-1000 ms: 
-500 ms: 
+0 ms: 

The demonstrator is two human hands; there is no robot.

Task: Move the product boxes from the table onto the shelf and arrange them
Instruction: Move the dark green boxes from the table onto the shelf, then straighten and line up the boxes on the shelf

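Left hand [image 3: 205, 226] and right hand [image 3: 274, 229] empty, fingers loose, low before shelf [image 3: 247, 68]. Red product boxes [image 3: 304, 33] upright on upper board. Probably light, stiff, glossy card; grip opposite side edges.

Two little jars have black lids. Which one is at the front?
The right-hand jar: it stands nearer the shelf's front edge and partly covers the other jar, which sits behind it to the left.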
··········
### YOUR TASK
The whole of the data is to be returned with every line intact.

### RESPONSE BELOW
-1000 ms: 
-500 ms: 
+0 ms: 

The demonstrator is two human hands; there is no robot.

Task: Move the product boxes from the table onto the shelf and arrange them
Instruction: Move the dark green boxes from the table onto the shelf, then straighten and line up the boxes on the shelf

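Left hand [image 3: 205, 226] and right hand [image 3: 274, 229] empty, fingers loose, low before shelf [image 3: 247, 68]. Red product boxes [image 3: 304, 33] upright on upper board. Probably light, stiff, glossy card; grip opposite side edges.

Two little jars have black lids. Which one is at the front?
The right-hand jar: it stands nearer the shelf's front edge and partly covers the other jar, which sits behind it to the left.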

For this exercise, nothing more remains to be done.